Tukur, however, thanked the aides for their devotion, patience, cooperation and endurance in the course of serving the party.
The fear expressed on Monday by the national chairman of the Peoples Democratic Party (PDP), Alhaji Bamanga Tukur, on the state of the party, seems to point to the daunting task before it in planning to consolidate its hold on the national political structure. Assistant Editors AUGUSTINE AVWODE and DADA ALADELOKUN examine the state of the polity just one year after the last general elections.
Monday’s lamentation by the National Chairman of the Peoples Democratic
Party (PDP) Alhaji Bamanga Tukur may not be life-threatening for the party, but is sufficiently ominous for members to ponder its significance. The PDP, since its inception in 1998, has commanded a large following across the country. Its string of electoral successes, by whatever means, positioned it as the party of destination for many politicians in the different parts of the country.
In the 13 years since the return to democratic governance in 1999, the PDP has controlled the Federal Government, majority of the states and local governments.
In the 1999 general elections, the party won in a landslide fashion.
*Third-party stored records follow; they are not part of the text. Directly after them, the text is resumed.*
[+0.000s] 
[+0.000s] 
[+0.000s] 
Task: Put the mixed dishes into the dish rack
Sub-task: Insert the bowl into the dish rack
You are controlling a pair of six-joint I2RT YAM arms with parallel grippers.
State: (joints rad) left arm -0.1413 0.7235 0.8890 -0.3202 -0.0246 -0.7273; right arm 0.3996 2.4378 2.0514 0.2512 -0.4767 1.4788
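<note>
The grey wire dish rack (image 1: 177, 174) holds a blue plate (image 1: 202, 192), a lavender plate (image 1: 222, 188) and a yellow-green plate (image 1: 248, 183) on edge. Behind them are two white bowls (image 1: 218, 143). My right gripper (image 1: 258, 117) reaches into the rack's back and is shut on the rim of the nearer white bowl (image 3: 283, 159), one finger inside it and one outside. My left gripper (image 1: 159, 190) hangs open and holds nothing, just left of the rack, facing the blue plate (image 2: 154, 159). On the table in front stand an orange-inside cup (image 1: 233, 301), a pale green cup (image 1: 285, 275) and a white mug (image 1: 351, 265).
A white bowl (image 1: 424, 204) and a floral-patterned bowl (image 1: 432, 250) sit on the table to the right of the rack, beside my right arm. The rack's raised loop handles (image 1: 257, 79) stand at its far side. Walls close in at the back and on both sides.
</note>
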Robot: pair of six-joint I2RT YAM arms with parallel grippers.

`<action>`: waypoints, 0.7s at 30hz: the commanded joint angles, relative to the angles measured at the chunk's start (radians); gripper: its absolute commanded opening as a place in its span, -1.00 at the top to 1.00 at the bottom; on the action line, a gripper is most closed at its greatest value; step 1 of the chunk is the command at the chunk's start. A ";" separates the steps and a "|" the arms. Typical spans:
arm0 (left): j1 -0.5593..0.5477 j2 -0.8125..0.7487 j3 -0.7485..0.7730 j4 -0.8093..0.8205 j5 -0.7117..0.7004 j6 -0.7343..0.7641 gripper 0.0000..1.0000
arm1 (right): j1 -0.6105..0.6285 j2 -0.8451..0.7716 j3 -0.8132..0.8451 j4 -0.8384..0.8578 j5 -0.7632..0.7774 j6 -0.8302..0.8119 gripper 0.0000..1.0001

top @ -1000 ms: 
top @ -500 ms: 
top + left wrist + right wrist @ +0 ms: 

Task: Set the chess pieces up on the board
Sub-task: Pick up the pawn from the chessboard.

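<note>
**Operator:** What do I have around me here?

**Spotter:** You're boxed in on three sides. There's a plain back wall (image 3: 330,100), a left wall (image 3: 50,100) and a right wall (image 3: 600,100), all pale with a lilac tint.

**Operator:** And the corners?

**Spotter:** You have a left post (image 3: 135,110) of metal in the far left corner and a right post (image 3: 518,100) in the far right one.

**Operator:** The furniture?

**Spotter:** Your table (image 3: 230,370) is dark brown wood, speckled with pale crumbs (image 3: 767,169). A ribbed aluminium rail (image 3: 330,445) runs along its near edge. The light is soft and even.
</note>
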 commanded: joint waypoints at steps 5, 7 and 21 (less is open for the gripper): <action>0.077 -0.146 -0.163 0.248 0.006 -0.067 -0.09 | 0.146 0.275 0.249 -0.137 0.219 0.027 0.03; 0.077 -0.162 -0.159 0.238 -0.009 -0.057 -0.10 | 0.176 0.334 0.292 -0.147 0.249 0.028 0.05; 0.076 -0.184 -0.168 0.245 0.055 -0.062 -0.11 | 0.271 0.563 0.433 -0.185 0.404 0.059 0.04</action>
It not only won the presidential election, it won the governorship election in 21 states, 59 Senatorial and 206 House of Representativesseats.
In 2003 the party was credited with more votes as it produced the president and 28 governors, leaving the remaining political parties with control of eight states. The PDP swept through the Southwest in one of the most vicious electoral heists recorded in the country. At the end of the day, only former governor of Lagos State Asiwaju Bola Tinubu was left standing.
The PDP also defeated the All Nigeria People Party(ANPP) in Kogi and Kwara States. It however, lost to the All Progressives Grand Alliance (APGA) in Anambra State when Dr. Chris Ngige’s election was overturned by the Appeal Court sitting in Enugu on March 15, 2006.
Buoyed up by the ‘fantastic performance’ of the party, the PDP national chairman, Prince Vincent Ogbulafor, declared in 2009, that the party would rule for 60 years. The statement instantly elicited sharp criticisms from the opposition which alleged that the PDP was trying to rob salt into injury since it was generally perceived that it had perfected a rigging formula which the opposition could not unravel.
But, undaunted by the criticisms and condemnation, one-time interim chairman of the party, Alhaji Kawu Baraje, declared that the party would, in fact, rule Nigeria forever. Baraje reportedly made the statement while inaugurating a committee to review the party’s constitution in Abuja in 2011. He said it would be near impossible to wrest the nation’s governance from the grip of the PDP because of the “satisfactory performance” of the party’s elected officials.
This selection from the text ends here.